(Dataset excerpts)
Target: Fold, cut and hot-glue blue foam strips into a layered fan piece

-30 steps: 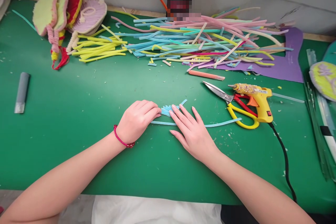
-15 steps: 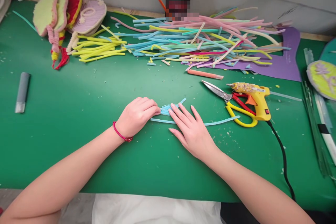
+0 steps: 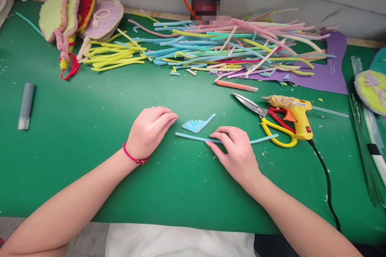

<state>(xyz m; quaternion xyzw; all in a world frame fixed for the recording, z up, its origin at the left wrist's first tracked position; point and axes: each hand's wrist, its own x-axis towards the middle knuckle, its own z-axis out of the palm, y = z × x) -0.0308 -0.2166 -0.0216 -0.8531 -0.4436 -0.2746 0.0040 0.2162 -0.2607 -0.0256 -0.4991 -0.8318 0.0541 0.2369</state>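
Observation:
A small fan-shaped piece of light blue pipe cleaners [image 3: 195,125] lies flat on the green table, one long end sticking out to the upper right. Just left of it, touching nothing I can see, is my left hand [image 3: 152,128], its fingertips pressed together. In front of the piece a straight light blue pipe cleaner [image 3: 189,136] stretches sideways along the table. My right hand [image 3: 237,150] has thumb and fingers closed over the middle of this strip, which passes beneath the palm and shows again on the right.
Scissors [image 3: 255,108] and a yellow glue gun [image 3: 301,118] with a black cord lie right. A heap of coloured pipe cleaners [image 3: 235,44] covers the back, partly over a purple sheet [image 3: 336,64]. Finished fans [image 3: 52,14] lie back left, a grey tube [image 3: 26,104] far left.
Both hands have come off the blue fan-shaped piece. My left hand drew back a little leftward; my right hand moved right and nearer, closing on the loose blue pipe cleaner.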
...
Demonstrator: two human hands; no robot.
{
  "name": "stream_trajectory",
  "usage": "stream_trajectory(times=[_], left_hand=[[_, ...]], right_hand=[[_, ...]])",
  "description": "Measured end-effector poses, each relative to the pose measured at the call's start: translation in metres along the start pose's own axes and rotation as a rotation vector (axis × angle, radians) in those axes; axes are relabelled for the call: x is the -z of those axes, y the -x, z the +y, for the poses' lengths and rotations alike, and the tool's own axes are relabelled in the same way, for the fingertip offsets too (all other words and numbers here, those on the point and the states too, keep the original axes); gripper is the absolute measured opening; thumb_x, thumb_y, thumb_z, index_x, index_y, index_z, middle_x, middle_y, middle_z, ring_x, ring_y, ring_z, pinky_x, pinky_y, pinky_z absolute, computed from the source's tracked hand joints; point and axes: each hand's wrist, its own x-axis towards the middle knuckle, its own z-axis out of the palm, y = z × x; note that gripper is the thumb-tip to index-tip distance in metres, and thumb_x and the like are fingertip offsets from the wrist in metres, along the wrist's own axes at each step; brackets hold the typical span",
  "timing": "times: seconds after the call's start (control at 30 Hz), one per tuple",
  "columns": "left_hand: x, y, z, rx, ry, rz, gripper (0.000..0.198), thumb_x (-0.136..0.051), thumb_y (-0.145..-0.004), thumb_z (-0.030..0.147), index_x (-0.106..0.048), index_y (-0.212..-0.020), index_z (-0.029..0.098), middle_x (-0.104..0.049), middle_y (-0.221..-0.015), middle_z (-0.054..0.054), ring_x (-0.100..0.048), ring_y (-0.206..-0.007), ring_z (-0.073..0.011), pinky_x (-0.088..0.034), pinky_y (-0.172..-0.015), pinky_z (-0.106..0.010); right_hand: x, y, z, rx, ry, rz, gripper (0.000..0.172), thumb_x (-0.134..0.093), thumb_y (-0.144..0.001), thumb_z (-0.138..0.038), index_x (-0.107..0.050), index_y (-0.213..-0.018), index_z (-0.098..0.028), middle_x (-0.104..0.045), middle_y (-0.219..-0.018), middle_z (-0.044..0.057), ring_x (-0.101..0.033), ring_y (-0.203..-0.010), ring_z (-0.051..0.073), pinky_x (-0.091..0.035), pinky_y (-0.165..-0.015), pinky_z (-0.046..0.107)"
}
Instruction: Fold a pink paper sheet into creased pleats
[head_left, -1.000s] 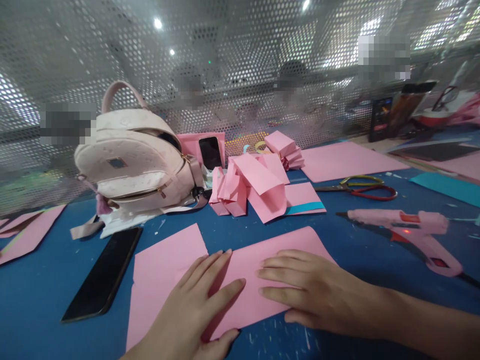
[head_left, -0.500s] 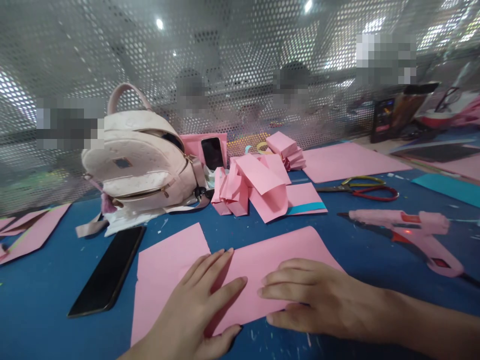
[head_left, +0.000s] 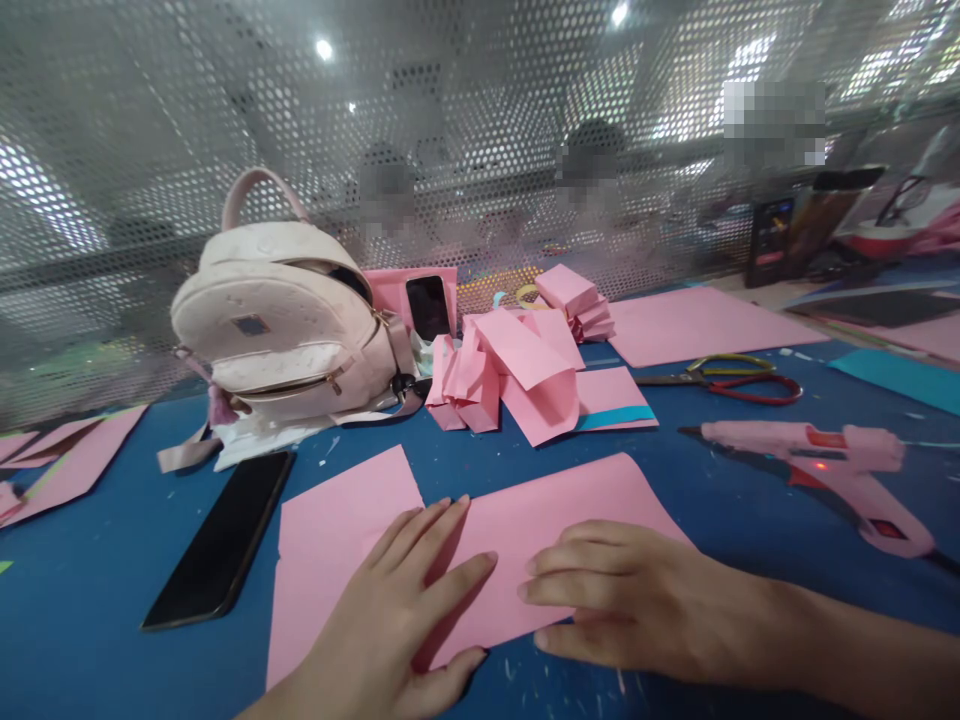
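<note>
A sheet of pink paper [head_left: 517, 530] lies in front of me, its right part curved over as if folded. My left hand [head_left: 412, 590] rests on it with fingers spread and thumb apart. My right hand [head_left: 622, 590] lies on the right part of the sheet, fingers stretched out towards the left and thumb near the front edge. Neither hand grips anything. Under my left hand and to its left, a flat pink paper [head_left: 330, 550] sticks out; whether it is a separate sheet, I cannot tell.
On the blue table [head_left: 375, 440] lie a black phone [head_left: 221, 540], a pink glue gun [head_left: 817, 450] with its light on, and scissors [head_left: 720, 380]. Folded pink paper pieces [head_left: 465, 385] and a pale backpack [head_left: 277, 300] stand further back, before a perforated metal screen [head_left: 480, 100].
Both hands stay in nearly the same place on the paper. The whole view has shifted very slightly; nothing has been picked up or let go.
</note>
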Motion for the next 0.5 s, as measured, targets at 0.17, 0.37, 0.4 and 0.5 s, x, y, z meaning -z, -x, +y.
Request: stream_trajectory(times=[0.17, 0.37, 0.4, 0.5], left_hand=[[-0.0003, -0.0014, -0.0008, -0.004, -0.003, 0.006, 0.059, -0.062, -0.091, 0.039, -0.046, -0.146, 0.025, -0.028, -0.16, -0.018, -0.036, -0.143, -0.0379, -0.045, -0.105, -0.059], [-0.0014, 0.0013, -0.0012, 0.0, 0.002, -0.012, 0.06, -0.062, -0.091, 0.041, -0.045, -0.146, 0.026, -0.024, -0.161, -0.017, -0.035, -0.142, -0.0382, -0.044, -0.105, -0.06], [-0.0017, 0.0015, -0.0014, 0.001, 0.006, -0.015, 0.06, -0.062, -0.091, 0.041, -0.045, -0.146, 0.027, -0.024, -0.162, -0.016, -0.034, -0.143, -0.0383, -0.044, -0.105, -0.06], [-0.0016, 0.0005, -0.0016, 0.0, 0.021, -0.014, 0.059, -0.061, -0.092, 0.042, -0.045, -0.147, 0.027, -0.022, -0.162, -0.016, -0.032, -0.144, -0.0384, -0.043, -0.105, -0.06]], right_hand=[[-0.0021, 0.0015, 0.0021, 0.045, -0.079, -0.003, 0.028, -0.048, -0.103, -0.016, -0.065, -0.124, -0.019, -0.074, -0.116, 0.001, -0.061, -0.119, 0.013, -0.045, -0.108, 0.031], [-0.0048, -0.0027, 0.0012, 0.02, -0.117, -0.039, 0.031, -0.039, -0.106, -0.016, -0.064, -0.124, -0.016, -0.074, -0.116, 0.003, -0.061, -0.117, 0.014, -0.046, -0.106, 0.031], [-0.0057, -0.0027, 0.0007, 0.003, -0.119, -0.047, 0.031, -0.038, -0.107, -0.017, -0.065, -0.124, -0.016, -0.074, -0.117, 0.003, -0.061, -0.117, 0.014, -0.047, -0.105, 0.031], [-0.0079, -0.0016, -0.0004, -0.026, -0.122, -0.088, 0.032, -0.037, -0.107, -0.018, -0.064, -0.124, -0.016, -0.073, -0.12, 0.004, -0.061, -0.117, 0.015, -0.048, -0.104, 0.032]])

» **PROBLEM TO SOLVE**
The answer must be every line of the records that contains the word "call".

» **OUTPUT BELOW**
  "description": "Measured end-effector poses, each relative to the pose measured at the call's start: translation in metres along the start pose's own axes and rotation as a rotation vector (axis × angle, radians) in those axes; axes are relabelled for the call: x is the -z of those axes, y the -x, z the +y, for the poses' lengths and rotations alike, and the tool's own axes are relabelled in the same way, for the fingertip offsets too (all other words and numbers here, those on the point and the states too, keep the original axes); gripper is the absolute measured opening; thumb_x, thumb_y, thumb_z, index_x, index_y, index_z, middle_x, middle_y, middle_z, ring_x, ring_y, ring_z, pinky_x, pinky_y, pinky_z absolute, computed from the source's tracked hand joints; point and axes: each hand's wrist, its own x-axis towards the middle knuckle, its own z-axis out of the palm, y = z × x; note that gripper is the thumb-tip to index-tip distance in metres, and thumb_x and the like are fingertip offsets from the wrist in metres, along the wrist's own axes at each step; brackets hold the typical span",
  "timing": "times: seconds after the call's start (control at 30 Hz), one per tuple",

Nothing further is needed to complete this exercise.